4. Simple permutations

In the example in A basic similarity search workflow we performed the similarity search with mobest::locate() for only one parameter permutation, keeping everything constant except the two dependent variables. But as already laid out above in The mobest_locateoverview table, mobest can automatically consider more parameter permutations, the most basic of which are directly available in locate(). This flexibility has consequences for the presentability of the search results. Here the concept of the origin_vector can be helpful to summarize information.

Warning

Please note that all parameter permutations will be multiplied with all other permutations, causing the number of runs to grow rapidly. If you, for example, submit five time slices and five search samples, the number of runs will be \(5*5=25\) times bigger than for one time slice and sample. The permutation mechanism is explained in more detail in Advanced features of the mobest package.

The following code is included at the end of the similarity_search.R script.

4.1. Multiple search time slices

As explained in Search positions the search_time argument can take an integer vector of relative or absolute ages. That means we can run the search not just for one, but for arbitrarily many time slices with a single call to locate().

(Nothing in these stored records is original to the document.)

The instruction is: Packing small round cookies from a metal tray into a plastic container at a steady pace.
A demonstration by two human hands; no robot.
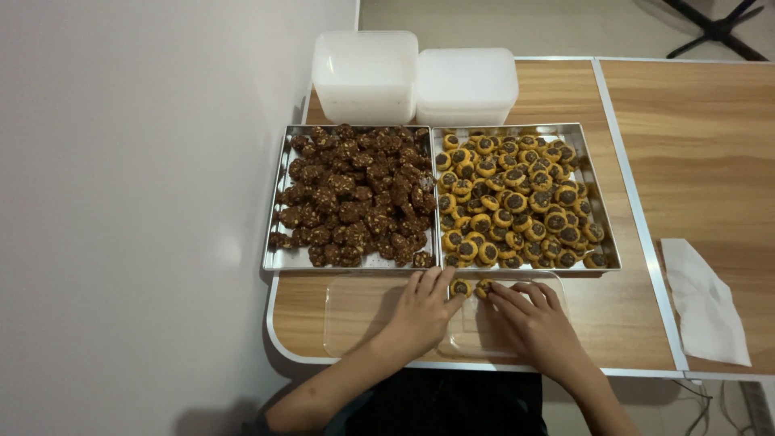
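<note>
My left hand (421,309) rests over a clear plastic box (355,319) at the table's near edge, its fingertips on a round yellow cookie with a dark centre (460,287). Beside it, my right hand (533,321) pinches a second such cookie (483,287) over another clear box (472,335). Just beyond the hands stand two metal trays side by side. The left tray (278,260) is piled with dark brown chunky cookies (355,194). The right tray (607,242) is filled with yellow dark-centred cookies (517,202).
Two stacks of white plastic tubs (365,74) (467,85) stand behind the trays. A white paper napkin (704,303) lies on the adjoining wooden table at the right. A pale wall runs along the left. A black chair base (714,28) is on the floor beyond.
</note>
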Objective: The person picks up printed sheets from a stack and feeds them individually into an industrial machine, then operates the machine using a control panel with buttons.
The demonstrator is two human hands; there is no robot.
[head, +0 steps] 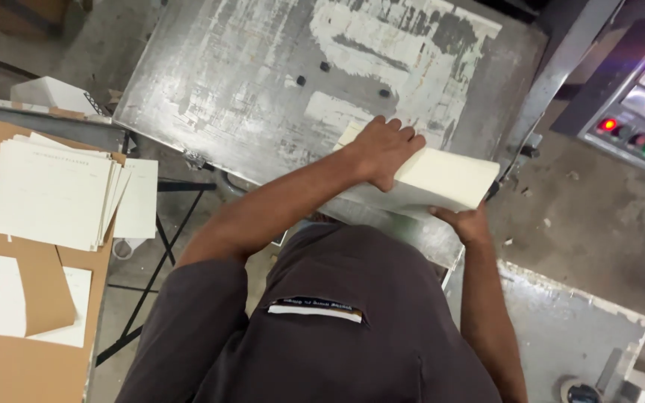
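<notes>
You wear a dark grey-brown short-sleeved shirt (pixel 322 328) of plain cloth, which fills the lower middle of the view from about 7 o'clock round to 5 o'clock. Its left sleeve (pixel 188 298) ends above the elbow in a loose, rounded hem; the right sleeve is hidden under the body of the shirt. A chest pocket (pixel 315 307) sits near 6 o'clock, its opening a dark slit with a thin white slip showing along the edge. Soft folds run down the cloth below the pocket. Both forearms are bare, with no watch, band or glove on your left hand (pixel 386 149) or your right hand (pixel 468 222).
</notes>
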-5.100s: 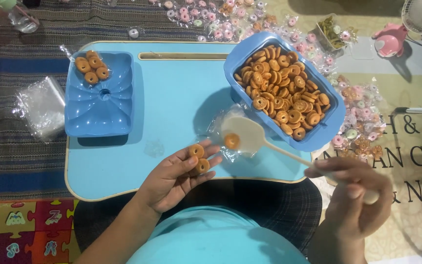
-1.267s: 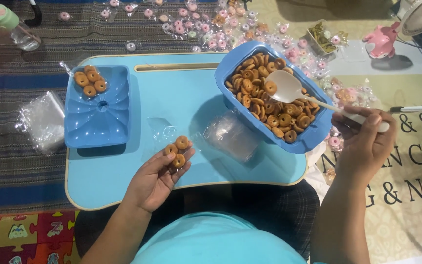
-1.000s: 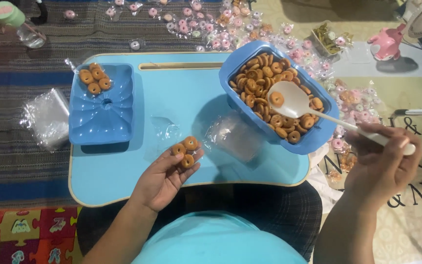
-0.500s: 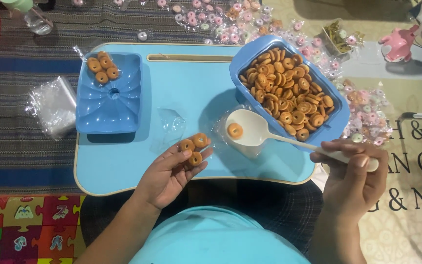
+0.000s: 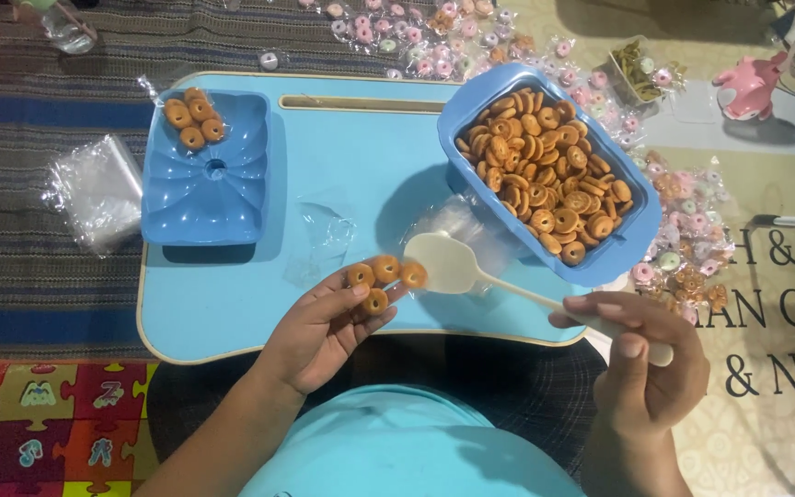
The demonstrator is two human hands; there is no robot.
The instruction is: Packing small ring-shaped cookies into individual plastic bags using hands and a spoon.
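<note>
My left hand [image 5: 324,322] is palm up over the front of the light blue lap table [image 5: 361,175], holding several small ring-shaped biscuits [image 5: 385,273] on its fingertips. My right hand [image 5: 641,368] grips the handle of a cream plastic spoon [image 5: 457,265], whose empty bowl sits right beside the biscuits in my left hand. A blue tub [image 5: 641,253] full of the same ring biscuits [image 5: 545,175] stands at the table's right. A blue moulded tray [image 5: 209,198] at the left holds a few biscuits [image 5: 193,118] in its far corner.
Clear plastic wrappers [image 5: 324,235] lie on the table, and a stack of clear bags [image 5: 94,189] rests on the striped mat at the left. Many wrapped pink and orange sweets [image 5: 683,248] are scattered behind and to the right. A pink toy [image 5: 752,87] stands far right.
The spoon carried one biscuit from the tub towards my left hand. That biscuit now lies with the others on my left fingers, and the spoon's bowl is empty.
</note>
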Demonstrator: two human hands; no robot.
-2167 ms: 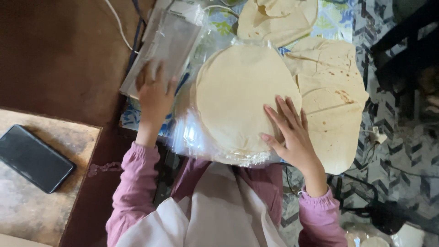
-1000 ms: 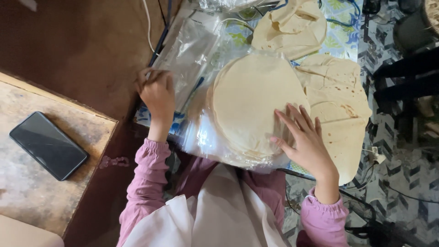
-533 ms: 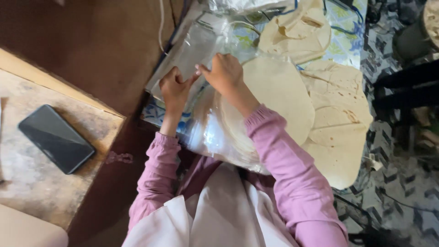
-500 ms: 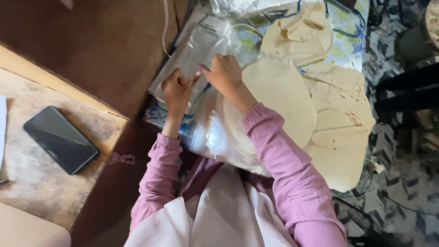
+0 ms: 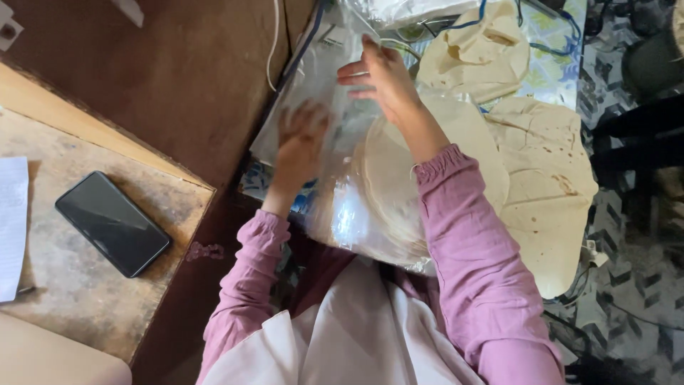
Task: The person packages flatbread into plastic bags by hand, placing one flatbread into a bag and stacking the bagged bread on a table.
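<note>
Fingers of the right hand [image 5: 381, 75] are spread loosely, tips touching a clear, crinkled plastic bag [image 5: 324, 78]; whether they pinch it cannot be told. The left hand [image 5: 301, 142], blurred, lies flat on the same glossy film. Beneath lies a stack of round, pale, matte flatbreads [image 5: 392, 192], partly wrapped. The bag's long axis runs away from the person. A black phone [image 5: 112, 223] rests on a worn wooden board [image 5: 71, 285].
</note>
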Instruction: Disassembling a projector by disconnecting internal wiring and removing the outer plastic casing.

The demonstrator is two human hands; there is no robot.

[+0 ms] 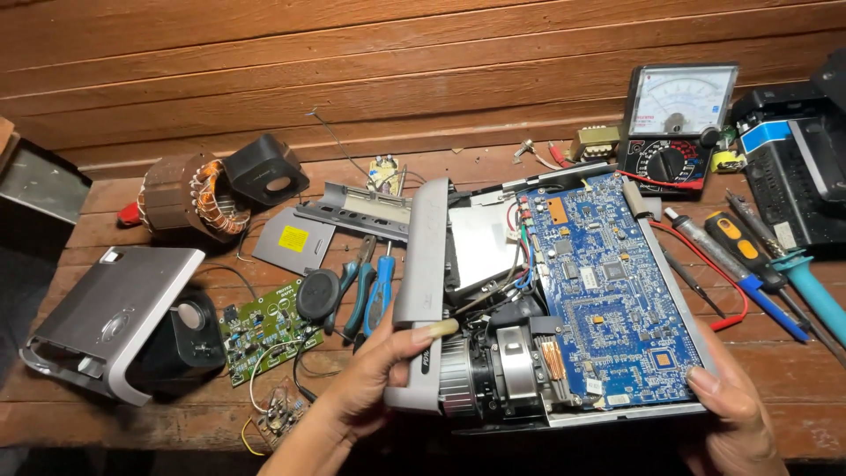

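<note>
bench (106, 414): wooden, cluttered with my parts.
projector (538, 300): opened, cover off, blue circuit board (608, 282) up, lens (476, 379) toward me, centre of bench.
left hand (370, 388): I clamp its grey side panel, thumb on top.
right hand (731, 414): I grip the near right corner, thumb on the edge.
meter (674, 123): analog, behind the projector.
pliers (359, 295): just left of the projector.

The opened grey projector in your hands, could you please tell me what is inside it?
Inside the opened grey projector: a blue circuit board, a ribbed lens barrel and copper fins. Whatever lies under the board is hidden.
</note>
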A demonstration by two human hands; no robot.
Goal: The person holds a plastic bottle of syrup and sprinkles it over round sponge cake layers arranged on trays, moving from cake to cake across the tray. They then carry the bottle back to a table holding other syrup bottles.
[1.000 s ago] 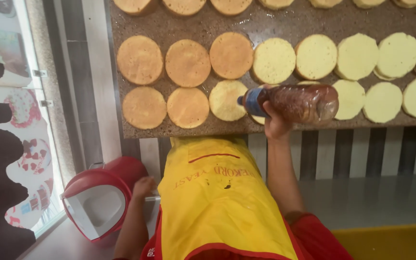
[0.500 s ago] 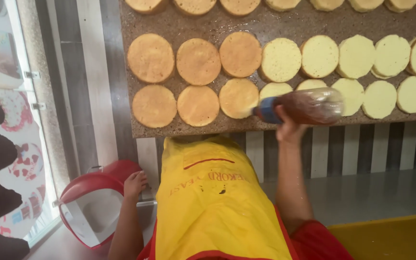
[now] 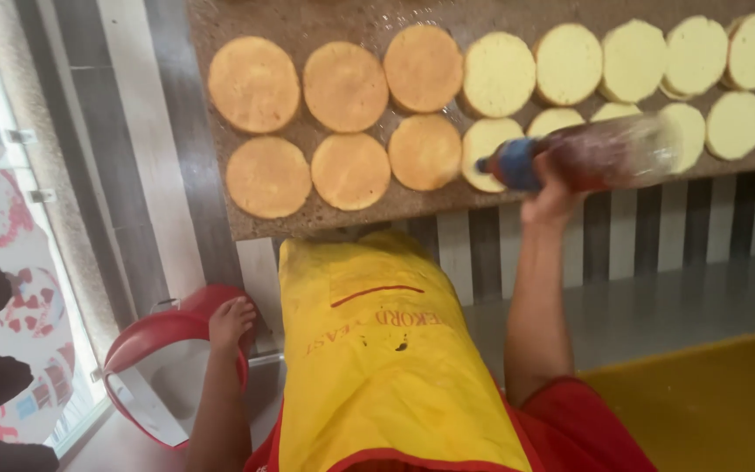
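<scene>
Over worktop (image 3: 308,17) cake rounds (image 3: 342,86), right hand (image 3: 550,194) clamped on bottle (image 3: 589,157); left hand (image 3: 231,322) fingers spread, resting on red bin (image 3: 137,343).

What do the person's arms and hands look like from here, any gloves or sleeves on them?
Both hands are bare: no gloves, rings or watch show on the left hand or the right hand. The forearms are uncovered too. A red short sleeve shows at the right upper arm, part of a red top worn under a yellow apron with red trim and red printing. No cables or markings appear on the arms.
</scene>
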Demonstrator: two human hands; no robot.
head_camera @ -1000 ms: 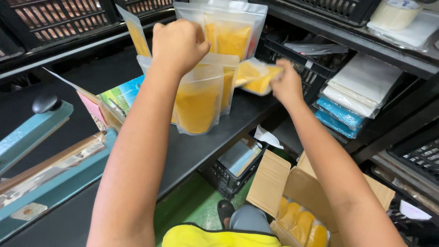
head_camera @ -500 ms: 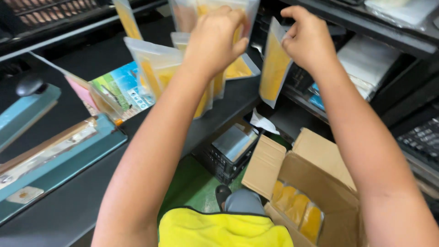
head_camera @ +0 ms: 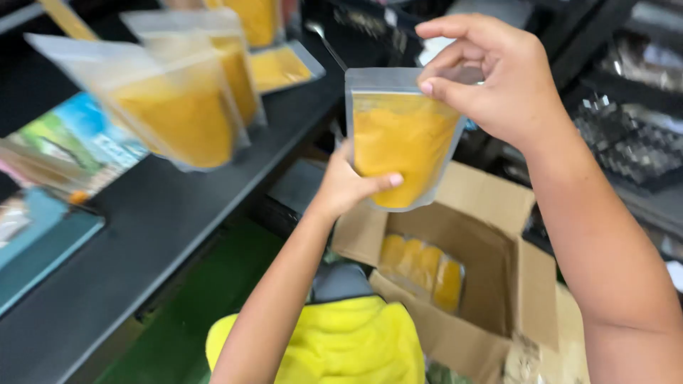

Here is an example with two time slices.

search_result <- mobest::locate(
  independent        = ind,
  dependent          = dep,
  kernel             = kernset,
  search_independent = search_ind,
  search_dependent   = search_dep,
  search_space_grid  = spatial_pred_grid,
  search_time        = c(-6800, -5700),
  search_time_mode   = "absolute"
)
search_product <- mobest::multiply_dependent_probabilities(search_result)
Code for this figure.
ggplot() +
  geom_raster(
    data = search_product,
    mapping = aes(x = field_x, y = field_y, fill = probability)
  ) +
  scale_fill_viridis_c() +
  geom_sf(
    data = research_area_3035,
    fill = NA, colour = "red",
    linetype = "solid", linewidth = 1
  ) +
  geom_point(
    data = search_samples,
    mapping = aes(x, y),
    colour = "red"
  ) +
  ggtitle(
    label = "<Stuttgart> ~5250BC",
    subtitle = "Early Neolithic (Linear Pottery Culture) - Lazaridis et al. 2014"
  ) +
  theme_bw() +
  theme(
    axis.title = element_blank()
  ) +
  guides(
    fill = guide_colourbar(title = "Similarity\nsearch\nprobability")
  ) +
  facet_wrap(
    ~search_time,
    labeller = \(variable, value) {
      paste0("Search time: ", abs(value), "BC")
    }
  )
_images/search_map_two_timeslices.png

Similarity search map plot for two different time slices.

4.2. Multiple search samples

We can also select multiple search samples and prepare the input data for mobest::locate(). Here we introduce another sample RISE434 originally published in [Allentoft et al., 2015].

search_samples <- samples_projected %>%
  dplyr::filter(
    Sample_ID %in% c("Stuttgart_published.DG", "RISE434.SG")
  )

search_ind <- mobest::create_spatpos(
  id = search_samples$Sample_ID,
  x  = search_samples$x,
  y  = search_samples$y,
  z  = search_samples$Date_BC_AD_Median
)
search_dep <- mobest::create_obs(
  C1 = search_samples$MDS_C1,
  C2 = search_samples$MDS_C2
)

We set the search_time_mode to "relative" to get a different, meaningful search time for both samples.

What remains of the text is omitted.